In Section 6.2 (experiment about incentive compatibility), the authors let the vendors misreport $\tilde D_i$ by adding zero-mean Gaussian noise to the original data $D_i$ :

(1) Why cannot the vendors use other form of misreporting? Did you try other form of misreporting?

(2) And why does adding Gaussian noise ensures $d(\tilde P_{i'}, P^*) > d(P_{i'}, P^*)$ ?

Suggestion:

Maybe a better motivation/theme of this work should be "how to value heterogeneous datasets", instead of "how to value data distribution instead of dataset". As I argued in Weakness 1, the authors' approach is not about valuing data distributions using limited-size preview datasets; it is more about how to value heterogeneous datasets.

评论- Author response (1/2)

2023-11-18

We thank Reviewer uc12 for taking the time to review our paper and providing the detailed feedback, and for recognizing that our modeling approach is natural and interesting and our main studied problem is well motivated.

We wish to provide the following clarifications.

However, the motivation of data distribution valuation is exactly the lack of samples. ... This is at odd with the authors' approach of using many samples to estimate the value of the distribuiton.

We hope to highlight that while the constraint (i.e., lack of samples) may appear to be at odds with the proposed approach (i.e., using samples to estimate the value), this is an important motivation for the specific design choice namely MMD due to its efficient sample complexity.

[Better sample complexity.] The sample complexity of MMD (i.e., using sample MMD to estimate true MMD) is efficient, precisely $\mathcal{O}(1/ {\sqrt{m}})$ (where $m$ the size of the sample) and importantly, independent of the dimension.

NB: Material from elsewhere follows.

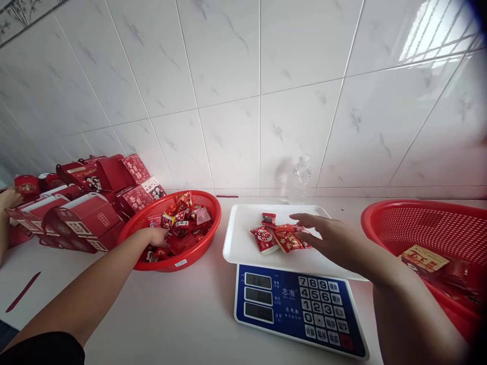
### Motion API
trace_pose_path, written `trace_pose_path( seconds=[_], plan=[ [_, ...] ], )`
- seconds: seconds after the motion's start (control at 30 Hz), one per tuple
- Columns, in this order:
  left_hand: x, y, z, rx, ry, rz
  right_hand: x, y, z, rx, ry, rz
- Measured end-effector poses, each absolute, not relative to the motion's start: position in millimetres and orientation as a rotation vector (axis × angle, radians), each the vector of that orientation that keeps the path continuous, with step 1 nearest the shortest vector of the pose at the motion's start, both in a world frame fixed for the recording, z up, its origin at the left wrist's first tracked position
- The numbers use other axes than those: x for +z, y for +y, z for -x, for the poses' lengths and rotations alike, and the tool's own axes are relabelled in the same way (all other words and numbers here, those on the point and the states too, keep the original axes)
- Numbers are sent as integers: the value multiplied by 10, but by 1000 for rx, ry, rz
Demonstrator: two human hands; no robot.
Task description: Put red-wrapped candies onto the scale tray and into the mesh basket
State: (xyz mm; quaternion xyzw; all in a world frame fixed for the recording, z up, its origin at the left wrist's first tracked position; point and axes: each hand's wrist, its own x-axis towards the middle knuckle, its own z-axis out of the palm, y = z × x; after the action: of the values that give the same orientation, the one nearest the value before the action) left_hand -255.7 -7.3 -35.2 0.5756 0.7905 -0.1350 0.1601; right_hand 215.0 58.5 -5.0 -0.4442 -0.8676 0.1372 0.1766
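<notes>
My left hand [155,237] reaches into a round red plastic basket [207,248] heaped with small wrapped candies [182,223], mostly in red wrappers. Its fingertips are sunk among the wrappers and partly hidden, so I cannot see whether they grip one. Over the white tray [239,223] of a digital scale [285,324], my right hand [335,243] stretches out with its fingers apart. Just left of those fingers lies a small pile of red candy packets [287,238]. One smaller red packet [268,219] lies slightly behind the pile. The scale's blue panel has number keys and three displays.
Red gift boxes [83,218] with white handles are stacked at the left, where another person's hand [9,198] touches them. A second red basket [380,218] on the right holds a yellowish packet [426,257]. A clear bottle [302,177] stands by the tiled wall.
</notes>
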Motion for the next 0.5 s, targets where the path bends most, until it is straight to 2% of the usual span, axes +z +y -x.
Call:
trace_pose_path(
  seconds=[0.23,0.5],
  plan=[
    [-424,-3,2567,-338,2245,-1433,-17,564,-2142,404,-2475,1285],
    [-242,-105,2538,171,2105,-1217,-13,552,-2139,382,-2473,1277]
  ],
)
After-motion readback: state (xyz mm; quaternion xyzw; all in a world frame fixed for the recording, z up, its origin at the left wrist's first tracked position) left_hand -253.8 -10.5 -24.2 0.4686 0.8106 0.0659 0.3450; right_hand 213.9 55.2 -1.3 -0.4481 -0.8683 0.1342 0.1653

In contrast, the optimal transport (as discussed in Appendix B.1) has a sample complexity of $\mathcal{O} 1(1/n^{1/d})$ which suffers the curse of dimensionality (Genevay et al., 2019).
[Faster empirical convergence.] The benefit of this efficient sample complexity is demonstrated in an empirical comparison in Appendix C.3.1 where the sample MMD converges more quickly (to the true MMD), making MMD an more practically appealing choice (than other divergence) under the constraint that only a limited-size sample is available.

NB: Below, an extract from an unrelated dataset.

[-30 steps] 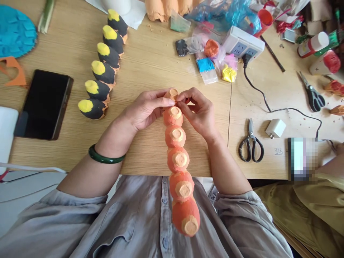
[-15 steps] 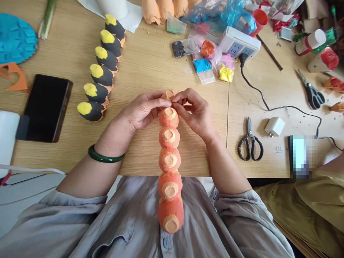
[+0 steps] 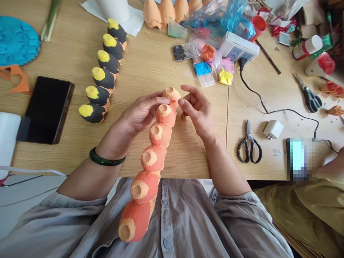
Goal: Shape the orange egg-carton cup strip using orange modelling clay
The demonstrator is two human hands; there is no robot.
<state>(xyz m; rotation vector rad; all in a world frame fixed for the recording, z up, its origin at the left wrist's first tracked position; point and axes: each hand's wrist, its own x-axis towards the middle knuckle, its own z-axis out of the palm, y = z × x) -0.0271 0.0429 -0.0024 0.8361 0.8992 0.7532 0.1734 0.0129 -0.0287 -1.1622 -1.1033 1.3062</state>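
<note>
My left hand holds a long strip of joined egg-carton cups near its far end, thumb on top. Most cups are coated in red-orange with bare, pale orange tips; the farthest cup is mostly pale orange. The strip slants from the far end down to the left over my lap. Beside the far cup, my right hand has its fingers apart, the thumb close to the cup's right side. Nothing shows between its fingers.
A row of black cups with yellow tips and a dark phone lie left. Bagged clay, a power strip and a cord are beyond my right hand. Scissors and a white plug lie right; a person sits far right.
The strip's near end has swung left, tilting the strip and turning its cups. My right hand has let go of the far cup and spread its fingers. My left hand still holds on.
</note>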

This requires $P_N$ to be close to $P^*$ ; in other words, the noisy parts $Q_i$ in everyone's distribution cancel out when averaged (Proposition 2).

We wish to clarify that Proposition 2 does not require the assumption that $P_N$ is close to $P^*$ . Instead, Proposition 2 shows the effect of the distance of $P_N$ from $P^*$ . Providing a precise characterization of how the heterogeneity in the vendors (i.e., the $Q_i$ 's and the $\epsilon_i$ 's) affects the valuation function, is a contribution, as it has not been previously obtained: The same design choice (of using $P_N$ as a majority-based reference instead of $P^*$ ) has been previously adopted by Chen et al. (2020); Tay et al. (2022); Wei et al. (2021), as elaborated in Appendix B. The key distinction is that they do not provide the error guarantee (i.e., Proposition 2).

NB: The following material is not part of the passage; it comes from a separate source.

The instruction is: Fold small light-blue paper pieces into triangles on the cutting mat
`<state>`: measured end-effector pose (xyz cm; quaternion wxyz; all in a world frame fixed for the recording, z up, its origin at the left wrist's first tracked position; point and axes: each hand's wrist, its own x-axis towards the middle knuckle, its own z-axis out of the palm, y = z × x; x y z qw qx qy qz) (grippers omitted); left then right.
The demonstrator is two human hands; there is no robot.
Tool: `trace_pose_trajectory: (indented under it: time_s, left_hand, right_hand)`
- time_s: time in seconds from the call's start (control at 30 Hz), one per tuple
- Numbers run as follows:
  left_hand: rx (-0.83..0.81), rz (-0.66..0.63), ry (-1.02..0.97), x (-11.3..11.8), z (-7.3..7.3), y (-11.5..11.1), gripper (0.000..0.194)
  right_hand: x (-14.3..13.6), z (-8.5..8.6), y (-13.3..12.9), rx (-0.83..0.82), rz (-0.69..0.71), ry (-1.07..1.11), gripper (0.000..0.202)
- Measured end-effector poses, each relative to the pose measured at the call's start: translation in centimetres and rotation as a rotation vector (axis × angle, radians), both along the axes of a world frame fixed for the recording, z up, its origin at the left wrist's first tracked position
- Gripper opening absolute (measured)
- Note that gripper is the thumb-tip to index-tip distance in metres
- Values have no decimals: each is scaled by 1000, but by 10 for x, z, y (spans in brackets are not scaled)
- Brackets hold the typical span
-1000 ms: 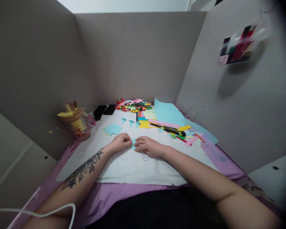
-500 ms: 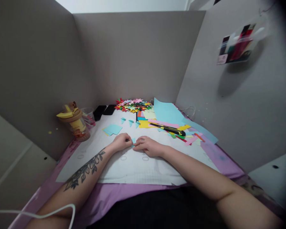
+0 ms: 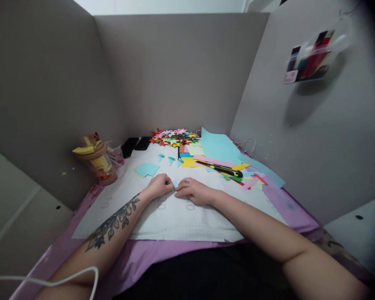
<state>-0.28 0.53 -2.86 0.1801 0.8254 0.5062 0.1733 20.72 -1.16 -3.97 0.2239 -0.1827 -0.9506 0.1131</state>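
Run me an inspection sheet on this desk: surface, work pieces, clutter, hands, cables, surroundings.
Surface: white paper sheet, slightly wrinkled, over a purple cloth.
Work pieces: small light-blue paper piece between the hands; three folded light-blue pieces beyond; light-blue paper squares overlapping nearby.
Clutter: utility knife lying on paper strips; heap of folded paper stars at the back; lidded cup on the left.
Hands: left hand pinches the small piece; right hand has fingertips against it.
Cables: white cable at lower left; ends out of view.
Surroundings: grey partitions on three sides.
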Motion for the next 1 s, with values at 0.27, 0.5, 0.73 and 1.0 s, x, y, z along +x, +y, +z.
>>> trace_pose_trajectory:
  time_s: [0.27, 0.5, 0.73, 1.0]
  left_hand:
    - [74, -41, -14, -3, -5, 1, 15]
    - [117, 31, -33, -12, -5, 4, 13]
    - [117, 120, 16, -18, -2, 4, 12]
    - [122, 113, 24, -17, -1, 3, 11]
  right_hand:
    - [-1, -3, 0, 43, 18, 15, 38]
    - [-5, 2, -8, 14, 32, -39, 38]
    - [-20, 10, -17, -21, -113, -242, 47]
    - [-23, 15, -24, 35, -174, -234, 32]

Indeed, because of the possibility that $P_N$ may be far from $P^*$ , we have obtained results (in Appendix A.2.4) that are general and can be applicable to other alternative reference $P_{\text{ref}}$ (to $P_N$ ), should it become available by design or assumption. In this regard, these considerations do not have the limitation that $P_N$ must be close to $P^*$ .

In the standard definition of IC (like in [Chen et al 2020]), a player should be disincentivized to mis-report anything.

Please refer to the general comment "Updated definition for incentive compatibility and theoretical results (in Appendix A.3)".

评论- Author response (2/2)

2023-11-18

Why cannot the vendors use other form of misreporting? Did you try other form of misreporting?

Yes, the vendors can consider other form of mis-reporting and the corresponding empirical results are in Appendix C.3.3. In particular, these results are obtained w.r.t. a non-Huber setting, which is to specifically examine how our method performs outside of our assumed setting (i.e., Huber) and our method remains effective (albeit not always the best).

And why does adding Gaussian noise ensures $d(\tilde{P}_{i'}, P^*) > d(P_{i'}, P^*)$ ?

Intuitively, it is because the data (e.g., MNIST images as ground truth $P^*$ ) are not (isotropic) Gaussian noise, so adding (isotropic) Gaussian noise makes the data "worse" in terms of a higher MMD to the ground truth.

For the suggestion:

We hope to clarify that our focus is to characterize and precisely define a value for a data distribution, motivated by the use-cases mentioned in Section 1. Our theoretical framework (built on the Huber model and the MMD) is proposed to enable theoretical analysis w.r.t. the definitions of the data distributions (e.g., Observation 1 and Eq. (2)). In other words, results such as Observation 1 and Eq. (2) are specifically targeting the valuation of data distribution.

Then, our proposed sample-based approach (along with the results including Proposition 1, Theorem 1 and Proposition 2) is to observe the practical constraint that the analytic expression of the sampling distribution (or data distribution) is not attainable and to ensure our theoretical framework can still be implemented in practice, without the analytic expressions of $P_i$ 's. In particular, Proposition 1 and Theorem 1 are specific designs for implementations to obtain actionable policies to compare the values of the data distributions.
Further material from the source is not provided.